→ **TASK REQUIREMENTS**
Only one portion of the data is to be written out: from the line bearing "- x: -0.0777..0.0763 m" through the line bearing "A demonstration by". Write it exactly as it appears.

→ **MATERIAL PROVIDED**
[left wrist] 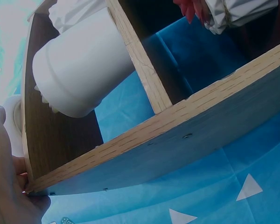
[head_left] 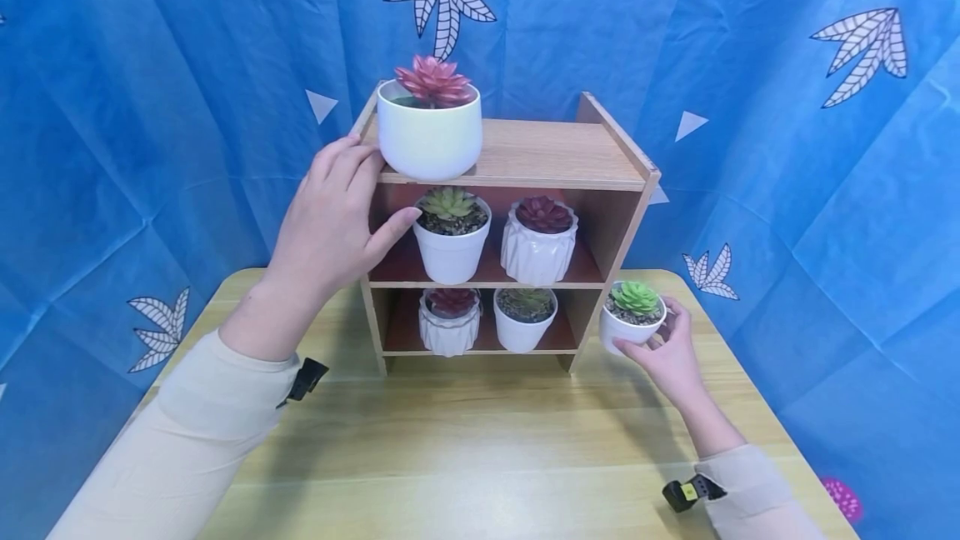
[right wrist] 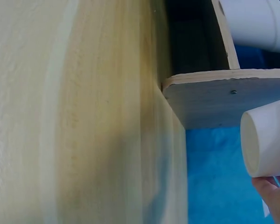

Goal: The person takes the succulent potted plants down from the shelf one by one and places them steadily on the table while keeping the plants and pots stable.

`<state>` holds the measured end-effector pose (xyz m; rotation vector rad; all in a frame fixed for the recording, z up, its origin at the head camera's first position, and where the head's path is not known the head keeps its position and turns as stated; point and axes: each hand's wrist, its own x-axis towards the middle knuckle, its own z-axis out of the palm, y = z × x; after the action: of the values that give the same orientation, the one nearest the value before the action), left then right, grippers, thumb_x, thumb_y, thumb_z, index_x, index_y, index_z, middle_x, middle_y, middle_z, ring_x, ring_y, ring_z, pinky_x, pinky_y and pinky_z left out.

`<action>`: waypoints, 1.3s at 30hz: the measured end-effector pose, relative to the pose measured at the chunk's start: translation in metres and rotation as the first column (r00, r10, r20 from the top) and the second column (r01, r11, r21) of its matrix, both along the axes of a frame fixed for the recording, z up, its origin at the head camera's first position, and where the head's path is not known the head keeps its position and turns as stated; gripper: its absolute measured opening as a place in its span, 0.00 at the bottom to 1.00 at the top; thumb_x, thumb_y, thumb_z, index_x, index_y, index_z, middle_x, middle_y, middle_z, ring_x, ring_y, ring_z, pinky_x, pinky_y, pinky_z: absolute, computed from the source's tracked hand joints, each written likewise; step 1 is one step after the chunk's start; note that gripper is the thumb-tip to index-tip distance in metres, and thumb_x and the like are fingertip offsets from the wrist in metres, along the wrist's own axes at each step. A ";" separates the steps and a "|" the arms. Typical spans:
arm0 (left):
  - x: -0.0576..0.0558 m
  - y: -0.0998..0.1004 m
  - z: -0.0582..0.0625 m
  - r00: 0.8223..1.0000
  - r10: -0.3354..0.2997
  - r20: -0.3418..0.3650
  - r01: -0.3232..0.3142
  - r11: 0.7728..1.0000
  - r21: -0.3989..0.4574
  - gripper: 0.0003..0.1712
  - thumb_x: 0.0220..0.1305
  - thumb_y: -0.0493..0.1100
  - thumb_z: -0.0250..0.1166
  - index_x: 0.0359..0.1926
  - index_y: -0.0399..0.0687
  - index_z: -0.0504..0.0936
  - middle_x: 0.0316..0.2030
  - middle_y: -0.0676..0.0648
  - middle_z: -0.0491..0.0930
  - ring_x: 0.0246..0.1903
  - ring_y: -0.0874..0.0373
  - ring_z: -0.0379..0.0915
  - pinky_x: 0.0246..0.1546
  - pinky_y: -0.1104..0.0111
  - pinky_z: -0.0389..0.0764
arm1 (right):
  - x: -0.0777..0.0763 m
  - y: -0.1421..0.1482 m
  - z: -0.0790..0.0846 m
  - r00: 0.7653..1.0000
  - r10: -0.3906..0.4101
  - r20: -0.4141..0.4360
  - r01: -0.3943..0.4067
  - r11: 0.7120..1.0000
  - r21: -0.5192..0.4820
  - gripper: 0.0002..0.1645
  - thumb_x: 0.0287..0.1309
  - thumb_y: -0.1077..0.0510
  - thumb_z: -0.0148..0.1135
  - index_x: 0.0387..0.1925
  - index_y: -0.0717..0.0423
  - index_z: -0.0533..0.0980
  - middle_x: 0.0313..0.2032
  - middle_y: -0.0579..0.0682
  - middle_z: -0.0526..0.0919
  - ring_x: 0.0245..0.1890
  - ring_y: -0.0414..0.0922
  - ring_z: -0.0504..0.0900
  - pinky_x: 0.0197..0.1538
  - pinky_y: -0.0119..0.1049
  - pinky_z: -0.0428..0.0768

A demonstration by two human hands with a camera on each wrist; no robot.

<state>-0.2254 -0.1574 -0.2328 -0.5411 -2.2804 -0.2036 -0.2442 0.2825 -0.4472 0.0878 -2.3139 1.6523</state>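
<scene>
My left hand [head_left: 327,205] is at the upper left corner of the wooden shelf [head_left: 566,152], its fingers touching the side panel's edge and its thumb spread in front. Right beside those fingers, on the top board, stands a round white pot [head_left: 429,140] with a pink-red succulent [head_left: 432,82]. Off the shelf's right side, my right hand [head_left: 671,352] holds a small white pot [head_left: 626,332] with a bright green succulent [head_left: 636,297]. In the right wrist view this pot [right wrist: 270,140] is tilted by the camera angle, with fingers at its side.
The middle tier bears a white pot [head_left: 452,250] with a pale green succulent and a ribbed pot [head_left: 538,252] with a dark red one. Below them stand another ribbed pot [head_left: 450,332] and a plain white pot [head_left: 522,330]. Blue cloth [head_left: 825,190] hangs around the wooden table [head_left: 480,457].
</scene>
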 end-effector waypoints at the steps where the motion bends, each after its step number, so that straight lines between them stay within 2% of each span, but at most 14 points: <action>1: 0.000 0.000 0.000 1.000 0.000 0.000 0.000 1.000 0.000 0.44 0.57 0.65 0.57 0.65 0.40 0.63 0.61 0.39 0.65 0.66 0.48 0.50 0.64 0.52 0.57 | 0.000 0.000 -0.001 1.000 -0.001 -0.001 0.001 1.000 0.001 0.60 0.39 0.62 0.75 0.66 0.54 0.44 0.60 0.57 0.62 0.58 0.53 0.66 0.59 0.48 0.68; 18: 0.001 0.000 0.001 1.000 -0.005 0.004 0.004 1.000 0.007 0.44 0.58 0.66 0.56 0.65 0.40 0.63 0.62 0.39 0.64 0.66 0.48 0.49 0.64 0.52 0.56 | 0.001 0.000 -0.016 0.999 -0.007 0.032 0.007 1.000 0.003 0.61 0.37 0.60 0.76 0.66 0.54 0.44 0.60 0.59 0.59 0.58 0.55 0.65 0.60 0.51 0.67; 27: 0.000 0.000 0.000 1.000 -0.004 -0.004 0.004 1.000 0.014 0.43 0.58 0.66 0.56 0.64 0.40 0.64 0.62 0.39 0.65 0.66 0.48 0.49 0.64 0.52 0.56 | 0.001 0.001 -0.027 0.999 -0.011 0.032 0.010 0.999 0.031 0.61 0.38 0.59 0.76 0.66 0.54 0.44 0.58 0.58 0.61 0.55 0.54 0.67 0.58 0.50 0.69; 39: 0.000 0.000 -0.001 1.000 -0.004 -0.010 0.004 1.000 0.012 0.43 0.58 0.66 0.56 0.64 0.40 0.64 0.61 0.39 0.65 0.66 0.48 0.50 0.64 0.53 0.56 | -0.002 0.000 -0.038 0.998 -0.010 0.069 0.008 1.000 0.029 0.62 0.35 0.58 0.77 0.65 0.55 0.45 0.57 0.62 0.61 0.55 0.58 0.67 0.58 0.53 0.68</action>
<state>-0.2257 -0.1569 -0.2336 -0.5395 -2.2673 -0.2159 -0.2463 0.2824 -0.4849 0.0264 -2.3863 1.6425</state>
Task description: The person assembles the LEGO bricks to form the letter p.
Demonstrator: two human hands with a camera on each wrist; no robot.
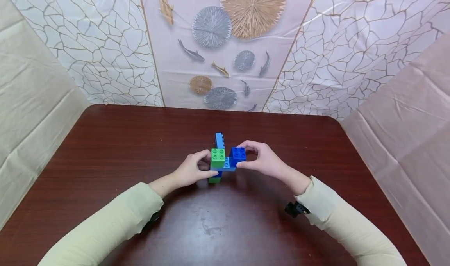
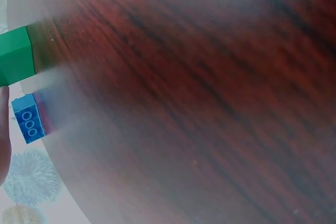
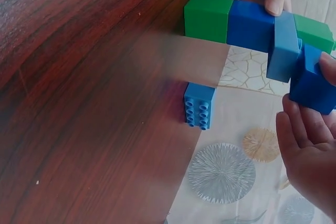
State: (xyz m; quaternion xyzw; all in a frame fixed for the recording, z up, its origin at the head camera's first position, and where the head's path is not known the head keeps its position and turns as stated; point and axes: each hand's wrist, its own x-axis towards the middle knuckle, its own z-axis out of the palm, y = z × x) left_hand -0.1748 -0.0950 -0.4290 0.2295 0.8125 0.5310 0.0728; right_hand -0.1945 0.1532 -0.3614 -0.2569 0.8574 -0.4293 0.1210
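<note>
Green and blue blocks, joined in an upright stack, are being held between the two hands near the middle of the brown table. At its left side, the stack is being gripped by the left hand, between thumb and fingers. From the right, a dark blue block is being pinched by the right hand at the right end of the light blue crosspiece; whether it is being fully seated cannot be told. Beyond the stack, a light blue brick is resting on its side, apart from both hands.
</note>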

→ **SOLUTION FOR THIS EXERCISE**
  - x: -0.0777..0.0763 m
  - y: -0.1421..0.1482 m
  - z: -0.0790..0.0846 m
  - r00: 0.7653..1.0000
  - r10: -0.3906..0.4101
  - r20: -0.4141..0.4360
  - r01: -0.3943..0.4067
  - r11: 0.7120..1.0000
  - r21: -0.5192..0.4820
  - gripper: 0.0002..0.1645
  - thumb_x: 0.0287..0.1309
  - thumb_y: -0.1077..0.0510
  - thumb_z: -0.0148..0.1135
  - index_x: 0.0387..0.1925
  - index_y: -0.0717..0.0423
  - index_z: -0.0533..0.0980
  - middle_x: 0.0313..0.2032
  - middle_y: -0.0579..0.0682
  - middle_z: -0.0526..0.0919
  - ring_x: 0.0245..0.1890
  - ring_y: -0.0414..0.0922
  - ring_z: -0.0504..0.0900
  - pinky_x: 0.0197..0.1538
  - pinky_y: -0.0119..0.1049
  - pinky_z: -0.0428..0.0768

A demonstration by two human hands with a camera on each wrist; no robot.

With this, the output is complete.